In my previous posts, I explored impact the political aftermath of the Pacific War on Japan and the gradual restoration of sovereignty had on its air power policy. During this time, aircraft and air defense technology changed rapidly and the roles and mission of the Japanese Air Self Defense Force (JASDF) evolved rapidly as well.
The JASDF has been closely tied to the U.S. Air Force (USAF) since its inception. This was true in terms of missions, doctrine, technology and equipment. The primary role of the JASDF has been air defense and the protection of Japanese sovereignty (Defensive Counter Air, DCA), since 1958 when this mission was transitioned back from the USAF. The 1978 National Defense Program Guidelines (NDPG) mandated this, and also prohibited mid-air refueling and precision-strike munitions. These missions were gradually permitted as the threat environment evolved. (See this thesis for a good summary.)
The role of offensive air power (i.e. Offensive Counter Air or OCA; attacking enemy airbases, missile launch sites and similar military facilities) has traditionally been reserved for the USAF due to legal limits on the possible missions by the JASDF. Specifically the U.S. Armed Forces, Japan, 5th Air Force is a considerable force, including the 18th Wing at Kadena, Okinawa with four squadrons of F-15s, and the 35th Wing at Misawa in Northern Japan with four squadrons of F-16s, among other support squadrons to tankers, AWACs, etc.
- In the early 1980’s, the F-1 attack aircraft had a strike capability against shipping with the ASM-1 and ASM-2 missiles.
- In the late 1990’s, the F-4EJ upgraded “Kai” version added ground attack and the ability to strike with the ASM-1 and ASM-2 missiles.
- In the early 2000’s, the F-2 aircraft was introduced, with ground attack with precision-guided munitions and the ability to strike with the ASM-2.
- Currently, as the F-35A is adopted, it will have state-of-the-art precision strike capabilities, and likely use the Joint Strike Missile (JSM).
Nonetheless, the primary mission of the JASDF remains air superiority and interception. The data visualization above illustrates the different types of air superiority aircraft in service with the JASDF over time. This chart is based on six quantitative measures of analysis, and has a moderate level of information density:
- Service Year – on the horizontal axis; when was this type introduced into service by the JASDF? This is often significantly after the similar type was introduced into service with the USAF. In some cases, this is an estimate, or in the case of the hypothetical “F-22J”, alternative history (aka wild speculation).
- Aircraft Type – each bubble represents an aircraft type.
- Range SMI (statute miles) – the color of the bubble, with darker being longer range; this is a the combat range of the aircraft type, often with optional drop tanks.
- Max Speed MPH (statute miles per hour) – the size of the bubble represents the maximum speed of the aircraft, measured from a base of 100 MPH. This is typically at high altitude.
- Rate of Climb FPM (feet per minute) – this is the ability of the aircraft to climb to altitude, and a key metric for an interceptor with a mission to rise to bombers which have violated the airspace of a nation.
- Thrust to Weight Ratio – this measures the ability to propel the aircraft compared with the loaded weight of the aircraft.
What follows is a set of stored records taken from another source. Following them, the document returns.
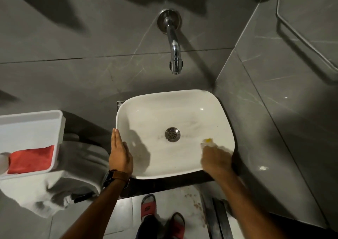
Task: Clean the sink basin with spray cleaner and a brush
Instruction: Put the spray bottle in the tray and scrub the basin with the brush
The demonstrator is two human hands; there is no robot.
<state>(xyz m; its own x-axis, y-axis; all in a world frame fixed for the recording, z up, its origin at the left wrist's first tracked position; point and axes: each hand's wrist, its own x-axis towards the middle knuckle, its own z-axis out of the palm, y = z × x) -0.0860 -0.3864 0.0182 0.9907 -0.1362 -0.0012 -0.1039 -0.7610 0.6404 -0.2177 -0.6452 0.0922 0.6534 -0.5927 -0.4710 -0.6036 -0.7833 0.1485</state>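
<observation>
The white sink basin (175, 114) sat on a dark surface (164, 183) in the corner of grey tiled walls, a chrome tap (174, 55) above it. Left of it stood a white tray (36, 118) with a red cloth (31, 159). My left hand (119, 156) lay flat against the basin's left rim, fingers straight and holding nothing. My right hand (215, 159), blurred, was inside the basin at its right front, fingers curled around something with a yellow tip (208, 140); I could not tell if it was the brush.

Glossy white ceramic sink basin (182, 99), shiny chrome tap (173, 43), matt grey wall tiles (73, 37).
</observation>
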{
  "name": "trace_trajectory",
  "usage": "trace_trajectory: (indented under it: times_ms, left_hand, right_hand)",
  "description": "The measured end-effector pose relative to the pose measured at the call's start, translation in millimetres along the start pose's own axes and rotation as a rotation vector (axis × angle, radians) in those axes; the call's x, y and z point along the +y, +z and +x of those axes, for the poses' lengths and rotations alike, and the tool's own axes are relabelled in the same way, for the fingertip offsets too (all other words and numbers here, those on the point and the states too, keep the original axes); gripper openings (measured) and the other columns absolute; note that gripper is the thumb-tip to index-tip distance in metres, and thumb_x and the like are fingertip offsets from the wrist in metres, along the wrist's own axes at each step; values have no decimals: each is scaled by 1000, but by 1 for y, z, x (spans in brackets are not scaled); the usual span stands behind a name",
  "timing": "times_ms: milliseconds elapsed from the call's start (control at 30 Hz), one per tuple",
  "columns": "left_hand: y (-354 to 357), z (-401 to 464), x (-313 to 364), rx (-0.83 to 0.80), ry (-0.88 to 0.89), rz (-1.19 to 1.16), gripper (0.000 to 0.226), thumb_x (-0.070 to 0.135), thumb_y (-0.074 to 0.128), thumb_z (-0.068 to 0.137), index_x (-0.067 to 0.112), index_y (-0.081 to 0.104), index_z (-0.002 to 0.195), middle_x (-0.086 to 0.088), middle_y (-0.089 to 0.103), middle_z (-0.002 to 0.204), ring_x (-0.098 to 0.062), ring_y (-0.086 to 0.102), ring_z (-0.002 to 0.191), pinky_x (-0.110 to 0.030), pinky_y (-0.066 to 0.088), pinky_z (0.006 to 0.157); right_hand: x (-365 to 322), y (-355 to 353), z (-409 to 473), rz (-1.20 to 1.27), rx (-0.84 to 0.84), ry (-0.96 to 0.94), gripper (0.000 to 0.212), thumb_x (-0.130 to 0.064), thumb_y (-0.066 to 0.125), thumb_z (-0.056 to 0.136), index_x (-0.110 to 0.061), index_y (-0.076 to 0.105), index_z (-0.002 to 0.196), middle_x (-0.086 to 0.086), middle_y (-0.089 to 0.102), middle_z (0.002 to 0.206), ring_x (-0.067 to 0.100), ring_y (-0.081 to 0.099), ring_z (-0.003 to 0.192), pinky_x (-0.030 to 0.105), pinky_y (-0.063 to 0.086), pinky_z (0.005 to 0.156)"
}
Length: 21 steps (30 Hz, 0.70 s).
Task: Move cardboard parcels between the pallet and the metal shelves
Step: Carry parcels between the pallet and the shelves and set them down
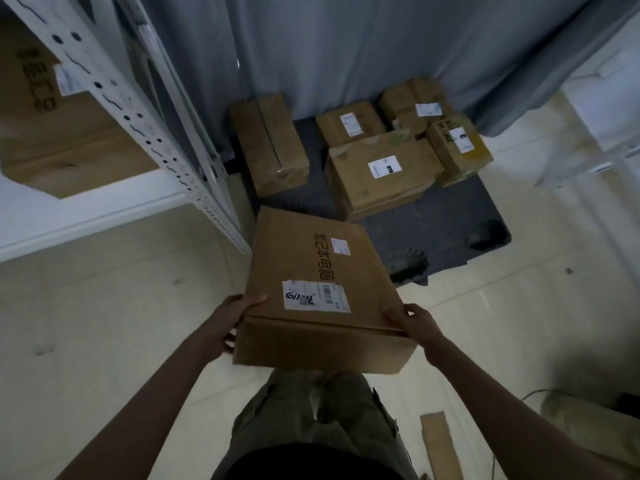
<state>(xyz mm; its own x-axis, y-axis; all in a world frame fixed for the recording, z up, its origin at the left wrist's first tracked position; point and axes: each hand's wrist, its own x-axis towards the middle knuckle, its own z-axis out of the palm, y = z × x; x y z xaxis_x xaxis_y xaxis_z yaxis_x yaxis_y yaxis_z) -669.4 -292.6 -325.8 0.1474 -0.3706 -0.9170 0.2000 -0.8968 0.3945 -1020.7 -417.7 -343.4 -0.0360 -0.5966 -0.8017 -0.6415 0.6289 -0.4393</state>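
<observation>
I hold a flat brown cardboard parcel (322, 292) with black printed characters and white labels in front of my waist, above the floor. My left hand (225, 323) grips its near left corner and my right hand (414, 322) grips its near right corner. Ahead lies the dark pallet (446, 233) on the floor, carrying several parcels: a long one (270, 143) at the left, a wide one with a white label (381, 171) in the middle, and smaller ones (457, 147) behind and to the right. The white metal shelves (114, 98) stand at the left, holding a large box (52, 133).
A grey curtain (346, 46) hangs behind the pallet. A white piece of furniture (595, 133) stands at the right. A cardboard strip (440, 441) and another box (588, 424) lie on the pale floor at the lower right.
</observation>
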Motion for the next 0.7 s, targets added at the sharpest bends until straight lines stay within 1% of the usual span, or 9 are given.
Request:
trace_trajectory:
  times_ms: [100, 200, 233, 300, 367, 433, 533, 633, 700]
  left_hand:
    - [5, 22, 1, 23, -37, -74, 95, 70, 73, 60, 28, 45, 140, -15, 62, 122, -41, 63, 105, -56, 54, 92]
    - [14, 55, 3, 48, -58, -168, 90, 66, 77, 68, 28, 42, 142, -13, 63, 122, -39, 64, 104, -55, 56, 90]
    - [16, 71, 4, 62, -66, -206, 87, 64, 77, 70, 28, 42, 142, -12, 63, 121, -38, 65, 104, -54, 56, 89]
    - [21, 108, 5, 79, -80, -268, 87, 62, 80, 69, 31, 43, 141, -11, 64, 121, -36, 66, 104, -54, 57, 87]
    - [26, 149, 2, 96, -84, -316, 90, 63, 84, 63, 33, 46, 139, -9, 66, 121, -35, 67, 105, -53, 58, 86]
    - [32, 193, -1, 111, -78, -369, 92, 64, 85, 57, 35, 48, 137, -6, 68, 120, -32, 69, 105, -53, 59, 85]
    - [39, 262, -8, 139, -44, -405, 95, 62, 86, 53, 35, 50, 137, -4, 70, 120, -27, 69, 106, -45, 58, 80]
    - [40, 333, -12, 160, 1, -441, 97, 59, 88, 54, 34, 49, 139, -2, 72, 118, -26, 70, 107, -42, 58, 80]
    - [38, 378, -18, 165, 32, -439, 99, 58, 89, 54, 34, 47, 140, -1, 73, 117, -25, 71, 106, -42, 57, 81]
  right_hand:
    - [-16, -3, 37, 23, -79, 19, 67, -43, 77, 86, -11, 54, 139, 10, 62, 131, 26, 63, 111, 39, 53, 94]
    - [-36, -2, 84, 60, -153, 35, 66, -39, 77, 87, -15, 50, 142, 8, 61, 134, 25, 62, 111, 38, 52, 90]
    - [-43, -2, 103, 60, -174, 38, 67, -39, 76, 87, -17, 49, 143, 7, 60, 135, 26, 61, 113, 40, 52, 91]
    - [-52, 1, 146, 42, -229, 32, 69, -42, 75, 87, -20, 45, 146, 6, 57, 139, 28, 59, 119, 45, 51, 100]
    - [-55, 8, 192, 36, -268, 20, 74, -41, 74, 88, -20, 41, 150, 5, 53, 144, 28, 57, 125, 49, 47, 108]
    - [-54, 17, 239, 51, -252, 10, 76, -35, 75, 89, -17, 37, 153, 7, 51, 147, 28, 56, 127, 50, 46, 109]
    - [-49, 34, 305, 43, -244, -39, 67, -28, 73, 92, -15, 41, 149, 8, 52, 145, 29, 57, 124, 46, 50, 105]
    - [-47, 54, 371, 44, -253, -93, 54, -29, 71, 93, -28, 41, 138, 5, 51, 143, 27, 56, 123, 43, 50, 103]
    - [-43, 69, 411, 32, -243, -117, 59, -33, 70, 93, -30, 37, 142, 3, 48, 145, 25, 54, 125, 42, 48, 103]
This is often used to express the capability to climb, for when an aircraft has a high angle of attack, thrust becomes lift, so when an aircraft has more lift than weight, it can climb, and even accelerate while moving straight up.
- Wing Loading LBS/SquareFoot – this measures the size of the wing (and thus by proxy the lift generation capability) as compared to the weight of the aircraft, it is typically used to indicate the ability to turn quickly (i.e. change in degrees per second).
A few insights become clear when visualizing the data in this way. First, the F-104J in the role of interceptor was a huge leap in capability over the F-86 Sabre types. In many ways the F-104J set the standard to which later aircraft would match. Next, the linear progression between 1960 and 1980 of aircraft performance capability reached an apex with the F-15J, with a period of upgrades reflected in the “Kai” versions. Also, with some knowledge of these airframes, it can be seen that the Japanese market for military aircraft has been dominated by the Americans as opposed to the Europeans (or Russians). There are many aspects of these aircraft which are not captured in this chart, including weaponry, sensors, and stealth. I have discussed the relevance of these metrics in previous blog posts.
Today, the JSDF operates a wide range of aircraft, specialized in missions ranging across the spectrum of domains, with modern air force capabilities. A list of aircraft currently operated by force, and with numbers is presented in the annex, based upon the most current authoritative sources, but also updated for recent decisions by the Japanese government on procurement.
An “F-22J” is included as an “alternative history” in the chart above since the Japanese government has repeatedly sought to purchase this aircraft from Lockheed Martin for the JASDF. They have been stymied by the Obey amendment to the 1998 Defense Appropriations Act, which specifically forbade the export of the F-22 in order to protect the secrecy of its advanced technology.